(What you are asked to do): Write out the lines starting at the one that holds "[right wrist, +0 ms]" and ending with the final line of the data, exactly and with no others.
*** Data block Section Begins ***
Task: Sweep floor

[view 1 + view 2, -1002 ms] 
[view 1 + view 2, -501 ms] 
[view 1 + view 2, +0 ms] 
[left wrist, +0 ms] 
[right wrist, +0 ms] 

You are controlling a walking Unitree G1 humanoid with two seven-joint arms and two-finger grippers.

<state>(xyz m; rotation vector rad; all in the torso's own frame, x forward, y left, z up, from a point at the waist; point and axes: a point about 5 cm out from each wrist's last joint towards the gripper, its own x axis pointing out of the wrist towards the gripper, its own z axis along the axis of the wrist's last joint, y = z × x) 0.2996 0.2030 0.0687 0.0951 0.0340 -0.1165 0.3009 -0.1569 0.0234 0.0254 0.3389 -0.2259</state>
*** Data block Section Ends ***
(Task answer):
[right wrist, +0 ms] 

You are controlling a walking Unitree G1 humanoid with two seven-joint arms and two-finger grippers.

<state>(xyz m; rotation vector rad; all in the torso's own frame, x forward, y left, z up, from a point at the waist; point and axes: a point about 5 cm out from each wrist's last joint towards the gripper, its own x axis pointing out of the wrist towards the gripper, its own z axis along the axis of the wrist's last joint, y = z × x) 0.2996 0.2030 0.0687 0.0951 0.0340 -0.1165 0.3009 -0.1569 0.0234 0.0254 0.3389 -0.2259</state>

Nothing more is needed for this exercise.